--- INSTRUCTIONS FOR THE TASK ---
Search the listing for the word "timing". Copy every line where it is found.

################

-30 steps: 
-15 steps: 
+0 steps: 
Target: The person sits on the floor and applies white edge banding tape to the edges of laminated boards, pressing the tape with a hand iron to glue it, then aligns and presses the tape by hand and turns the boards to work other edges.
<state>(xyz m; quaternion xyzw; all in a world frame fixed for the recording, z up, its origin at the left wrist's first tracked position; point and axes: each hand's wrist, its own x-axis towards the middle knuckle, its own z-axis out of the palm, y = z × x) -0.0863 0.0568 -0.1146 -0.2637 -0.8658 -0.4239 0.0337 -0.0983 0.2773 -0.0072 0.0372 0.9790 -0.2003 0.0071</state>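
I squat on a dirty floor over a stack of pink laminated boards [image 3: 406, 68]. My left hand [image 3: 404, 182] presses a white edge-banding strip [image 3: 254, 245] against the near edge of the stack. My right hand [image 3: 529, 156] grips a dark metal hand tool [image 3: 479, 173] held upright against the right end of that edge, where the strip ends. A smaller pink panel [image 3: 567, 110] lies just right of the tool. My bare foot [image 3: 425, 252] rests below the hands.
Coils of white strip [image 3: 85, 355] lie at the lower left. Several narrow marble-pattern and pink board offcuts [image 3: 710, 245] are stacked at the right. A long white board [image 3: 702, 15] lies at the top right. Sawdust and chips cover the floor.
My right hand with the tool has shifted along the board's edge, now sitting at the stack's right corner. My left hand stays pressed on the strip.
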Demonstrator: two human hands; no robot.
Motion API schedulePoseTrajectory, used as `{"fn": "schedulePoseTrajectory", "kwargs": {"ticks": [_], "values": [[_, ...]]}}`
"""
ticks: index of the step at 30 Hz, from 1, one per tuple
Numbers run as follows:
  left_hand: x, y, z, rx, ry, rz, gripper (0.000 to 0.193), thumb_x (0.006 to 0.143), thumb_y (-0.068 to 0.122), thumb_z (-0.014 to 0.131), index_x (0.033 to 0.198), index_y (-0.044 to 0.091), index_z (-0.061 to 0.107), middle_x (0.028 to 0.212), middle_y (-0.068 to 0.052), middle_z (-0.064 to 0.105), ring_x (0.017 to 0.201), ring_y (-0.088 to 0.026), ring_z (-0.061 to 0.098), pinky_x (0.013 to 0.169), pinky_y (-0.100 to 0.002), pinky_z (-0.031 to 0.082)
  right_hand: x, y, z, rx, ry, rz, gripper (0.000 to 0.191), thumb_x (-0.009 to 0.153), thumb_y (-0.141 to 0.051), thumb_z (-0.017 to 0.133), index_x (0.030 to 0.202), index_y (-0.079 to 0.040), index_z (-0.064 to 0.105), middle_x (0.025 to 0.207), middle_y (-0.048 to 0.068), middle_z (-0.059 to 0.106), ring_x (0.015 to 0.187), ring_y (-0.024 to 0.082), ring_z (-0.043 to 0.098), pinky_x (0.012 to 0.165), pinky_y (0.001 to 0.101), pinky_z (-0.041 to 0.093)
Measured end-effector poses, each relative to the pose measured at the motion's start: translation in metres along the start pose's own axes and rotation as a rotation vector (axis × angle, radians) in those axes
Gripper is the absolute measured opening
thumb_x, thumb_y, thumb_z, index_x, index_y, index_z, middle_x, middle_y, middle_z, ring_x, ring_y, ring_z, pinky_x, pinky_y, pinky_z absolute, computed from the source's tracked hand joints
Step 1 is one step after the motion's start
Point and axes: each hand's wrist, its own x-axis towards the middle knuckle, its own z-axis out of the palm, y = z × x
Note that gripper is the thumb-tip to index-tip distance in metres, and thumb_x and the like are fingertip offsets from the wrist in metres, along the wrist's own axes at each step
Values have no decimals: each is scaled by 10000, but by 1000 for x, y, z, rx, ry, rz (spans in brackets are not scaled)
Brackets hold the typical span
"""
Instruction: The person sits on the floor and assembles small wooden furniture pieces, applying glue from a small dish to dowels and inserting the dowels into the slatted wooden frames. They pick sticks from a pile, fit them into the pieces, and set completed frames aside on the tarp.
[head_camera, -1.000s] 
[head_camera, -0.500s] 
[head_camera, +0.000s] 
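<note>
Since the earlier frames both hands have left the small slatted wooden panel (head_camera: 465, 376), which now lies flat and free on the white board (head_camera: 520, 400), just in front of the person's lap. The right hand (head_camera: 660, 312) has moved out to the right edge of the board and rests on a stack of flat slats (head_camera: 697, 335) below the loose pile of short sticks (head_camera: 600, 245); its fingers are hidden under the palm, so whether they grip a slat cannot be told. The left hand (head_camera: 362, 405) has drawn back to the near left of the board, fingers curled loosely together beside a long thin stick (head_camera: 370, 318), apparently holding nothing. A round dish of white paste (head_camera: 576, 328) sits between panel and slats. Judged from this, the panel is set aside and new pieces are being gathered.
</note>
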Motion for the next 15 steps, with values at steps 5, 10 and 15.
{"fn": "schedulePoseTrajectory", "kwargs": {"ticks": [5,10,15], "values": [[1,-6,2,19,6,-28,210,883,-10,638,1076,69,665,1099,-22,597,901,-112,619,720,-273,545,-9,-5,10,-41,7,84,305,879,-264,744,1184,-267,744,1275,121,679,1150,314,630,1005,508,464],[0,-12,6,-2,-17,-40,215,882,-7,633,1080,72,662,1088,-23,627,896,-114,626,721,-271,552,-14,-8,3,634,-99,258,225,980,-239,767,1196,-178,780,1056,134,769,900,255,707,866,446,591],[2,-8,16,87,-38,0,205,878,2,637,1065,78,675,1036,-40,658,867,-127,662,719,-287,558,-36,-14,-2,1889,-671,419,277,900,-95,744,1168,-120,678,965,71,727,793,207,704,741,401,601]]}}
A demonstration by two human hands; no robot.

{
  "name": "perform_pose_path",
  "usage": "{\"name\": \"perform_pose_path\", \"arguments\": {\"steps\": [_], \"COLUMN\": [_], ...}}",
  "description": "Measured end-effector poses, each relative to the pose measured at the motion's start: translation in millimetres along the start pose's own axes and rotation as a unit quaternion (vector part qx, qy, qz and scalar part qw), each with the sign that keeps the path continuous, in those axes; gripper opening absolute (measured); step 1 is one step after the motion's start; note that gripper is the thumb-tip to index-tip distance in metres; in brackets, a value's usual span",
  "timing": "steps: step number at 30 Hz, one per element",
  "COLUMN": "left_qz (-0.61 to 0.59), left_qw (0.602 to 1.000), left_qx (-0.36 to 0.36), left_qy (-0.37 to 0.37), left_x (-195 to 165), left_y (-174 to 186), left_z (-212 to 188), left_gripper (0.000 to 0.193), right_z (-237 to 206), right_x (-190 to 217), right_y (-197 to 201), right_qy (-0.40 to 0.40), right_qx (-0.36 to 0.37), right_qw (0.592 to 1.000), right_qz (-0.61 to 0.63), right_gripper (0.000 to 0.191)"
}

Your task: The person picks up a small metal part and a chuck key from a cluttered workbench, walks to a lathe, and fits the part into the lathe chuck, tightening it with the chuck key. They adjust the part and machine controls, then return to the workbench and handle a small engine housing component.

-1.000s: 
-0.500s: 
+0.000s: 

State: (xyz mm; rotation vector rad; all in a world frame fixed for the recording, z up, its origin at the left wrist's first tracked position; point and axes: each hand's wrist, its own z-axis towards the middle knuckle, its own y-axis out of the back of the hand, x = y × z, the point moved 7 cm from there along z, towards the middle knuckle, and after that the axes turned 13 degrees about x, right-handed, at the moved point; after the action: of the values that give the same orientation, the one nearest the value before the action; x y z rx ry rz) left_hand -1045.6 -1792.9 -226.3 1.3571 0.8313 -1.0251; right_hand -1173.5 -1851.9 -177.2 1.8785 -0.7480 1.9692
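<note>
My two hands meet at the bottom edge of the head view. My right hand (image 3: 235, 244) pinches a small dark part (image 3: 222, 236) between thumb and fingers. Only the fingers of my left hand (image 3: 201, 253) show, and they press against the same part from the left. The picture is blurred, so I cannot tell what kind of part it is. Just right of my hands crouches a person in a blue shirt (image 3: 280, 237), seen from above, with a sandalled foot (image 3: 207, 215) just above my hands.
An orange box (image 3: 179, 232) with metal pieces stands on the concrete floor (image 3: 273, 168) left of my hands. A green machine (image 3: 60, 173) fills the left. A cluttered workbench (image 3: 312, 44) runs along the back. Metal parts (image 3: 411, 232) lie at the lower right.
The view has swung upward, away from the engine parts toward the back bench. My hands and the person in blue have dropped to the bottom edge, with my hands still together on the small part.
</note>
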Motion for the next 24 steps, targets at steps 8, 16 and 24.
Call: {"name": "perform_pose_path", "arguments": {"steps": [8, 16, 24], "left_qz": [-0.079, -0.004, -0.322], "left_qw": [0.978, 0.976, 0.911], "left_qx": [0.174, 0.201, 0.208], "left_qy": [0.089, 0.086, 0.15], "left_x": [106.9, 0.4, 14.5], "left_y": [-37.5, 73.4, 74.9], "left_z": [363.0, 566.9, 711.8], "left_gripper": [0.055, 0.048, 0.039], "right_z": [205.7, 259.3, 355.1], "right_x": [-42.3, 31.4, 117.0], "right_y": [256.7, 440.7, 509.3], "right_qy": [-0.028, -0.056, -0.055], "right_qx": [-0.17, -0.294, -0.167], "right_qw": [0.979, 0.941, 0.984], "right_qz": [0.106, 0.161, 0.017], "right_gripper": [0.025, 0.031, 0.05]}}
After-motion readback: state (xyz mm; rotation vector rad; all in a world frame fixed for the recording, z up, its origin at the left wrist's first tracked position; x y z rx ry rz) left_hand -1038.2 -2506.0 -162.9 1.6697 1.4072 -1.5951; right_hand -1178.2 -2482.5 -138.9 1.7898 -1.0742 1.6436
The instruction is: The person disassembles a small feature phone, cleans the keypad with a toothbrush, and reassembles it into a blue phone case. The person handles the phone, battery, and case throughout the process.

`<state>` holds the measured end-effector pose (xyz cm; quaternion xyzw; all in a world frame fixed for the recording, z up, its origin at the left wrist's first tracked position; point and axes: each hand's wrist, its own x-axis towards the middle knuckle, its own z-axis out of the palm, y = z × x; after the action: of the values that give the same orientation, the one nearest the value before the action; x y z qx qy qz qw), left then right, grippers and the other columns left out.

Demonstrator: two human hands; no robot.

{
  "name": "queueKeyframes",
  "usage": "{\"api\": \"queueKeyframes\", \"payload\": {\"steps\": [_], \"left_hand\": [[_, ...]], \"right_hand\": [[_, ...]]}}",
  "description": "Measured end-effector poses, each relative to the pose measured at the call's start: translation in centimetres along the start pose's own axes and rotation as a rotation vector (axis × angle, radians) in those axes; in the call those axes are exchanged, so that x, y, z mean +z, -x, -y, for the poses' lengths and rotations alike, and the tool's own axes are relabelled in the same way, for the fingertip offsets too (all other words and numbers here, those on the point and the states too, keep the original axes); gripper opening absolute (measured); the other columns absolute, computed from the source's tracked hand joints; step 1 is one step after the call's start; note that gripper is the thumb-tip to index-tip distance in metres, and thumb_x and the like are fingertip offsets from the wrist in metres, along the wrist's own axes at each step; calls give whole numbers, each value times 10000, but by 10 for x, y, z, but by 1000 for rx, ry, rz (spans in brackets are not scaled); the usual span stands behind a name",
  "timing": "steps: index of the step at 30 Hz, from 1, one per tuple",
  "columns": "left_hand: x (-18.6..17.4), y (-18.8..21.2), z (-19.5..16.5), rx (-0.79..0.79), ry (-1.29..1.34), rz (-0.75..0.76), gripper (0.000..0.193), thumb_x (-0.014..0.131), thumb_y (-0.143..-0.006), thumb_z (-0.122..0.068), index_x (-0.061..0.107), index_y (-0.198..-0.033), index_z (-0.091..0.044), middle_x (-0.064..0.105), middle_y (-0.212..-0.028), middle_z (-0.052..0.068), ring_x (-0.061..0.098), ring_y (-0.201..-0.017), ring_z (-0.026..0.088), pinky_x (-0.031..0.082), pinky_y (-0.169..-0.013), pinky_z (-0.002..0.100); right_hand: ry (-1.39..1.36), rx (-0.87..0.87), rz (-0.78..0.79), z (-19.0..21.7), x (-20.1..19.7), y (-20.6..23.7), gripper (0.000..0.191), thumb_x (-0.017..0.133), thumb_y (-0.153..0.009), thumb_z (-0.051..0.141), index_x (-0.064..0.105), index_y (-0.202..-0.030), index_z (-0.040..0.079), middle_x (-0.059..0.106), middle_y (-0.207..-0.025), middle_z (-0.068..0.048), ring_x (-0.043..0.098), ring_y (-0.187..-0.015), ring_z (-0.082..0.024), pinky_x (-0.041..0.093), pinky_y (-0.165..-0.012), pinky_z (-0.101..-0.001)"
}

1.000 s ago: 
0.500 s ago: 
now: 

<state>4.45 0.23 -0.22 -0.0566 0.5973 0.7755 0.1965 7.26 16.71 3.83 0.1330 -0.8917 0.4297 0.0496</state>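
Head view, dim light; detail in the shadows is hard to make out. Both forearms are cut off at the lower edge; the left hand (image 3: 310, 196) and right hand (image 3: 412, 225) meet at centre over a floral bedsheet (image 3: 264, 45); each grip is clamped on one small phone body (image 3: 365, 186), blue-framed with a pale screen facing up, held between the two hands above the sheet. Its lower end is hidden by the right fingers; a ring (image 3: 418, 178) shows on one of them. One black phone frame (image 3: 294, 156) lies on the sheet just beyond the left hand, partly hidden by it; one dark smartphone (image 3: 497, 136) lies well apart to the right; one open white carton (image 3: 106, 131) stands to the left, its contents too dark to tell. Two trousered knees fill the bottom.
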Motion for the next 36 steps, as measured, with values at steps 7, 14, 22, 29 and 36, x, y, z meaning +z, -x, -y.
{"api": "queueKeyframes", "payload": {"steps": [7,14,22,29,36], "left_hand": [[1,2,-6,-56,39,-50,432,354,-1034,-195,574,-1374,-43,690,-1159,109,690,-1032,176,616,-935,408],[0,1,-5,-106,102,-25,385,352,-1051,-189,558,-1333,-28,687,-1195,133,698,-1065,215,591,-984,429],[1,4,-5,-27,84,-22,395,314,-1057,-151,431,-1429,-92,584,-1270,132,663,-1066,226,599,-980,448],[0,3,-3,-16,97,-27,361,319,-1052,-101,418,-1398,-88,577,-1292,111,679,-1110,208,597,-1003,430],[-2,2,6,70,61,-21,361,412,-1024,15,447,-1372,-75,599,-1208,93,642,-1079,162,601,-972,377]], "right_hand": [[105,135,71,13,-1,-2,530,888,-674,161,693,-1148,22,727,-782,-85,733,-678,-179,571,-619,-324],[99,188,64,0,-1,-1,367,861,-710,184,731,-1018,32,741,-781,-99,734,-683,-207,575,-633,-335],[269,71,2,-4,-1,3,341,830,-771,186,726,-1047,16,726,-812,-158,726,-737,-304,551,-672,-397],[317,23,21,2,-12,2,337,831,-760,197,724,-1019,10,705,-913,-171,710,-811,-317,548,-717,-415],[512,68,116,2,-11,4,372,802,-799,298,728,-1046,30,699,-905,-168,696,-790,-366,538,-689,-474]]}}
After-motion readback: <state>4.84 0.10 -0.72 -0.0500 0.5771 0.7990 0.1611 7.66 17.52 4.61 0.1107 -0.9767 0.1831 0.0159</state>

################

--- ANSWER TO THIS EXERCISE ---
  "timing": "steps: step number at 30 Hz, one per element",
  "timing": "steps: index of the step at 30 Hz, from 1, one per tuple",

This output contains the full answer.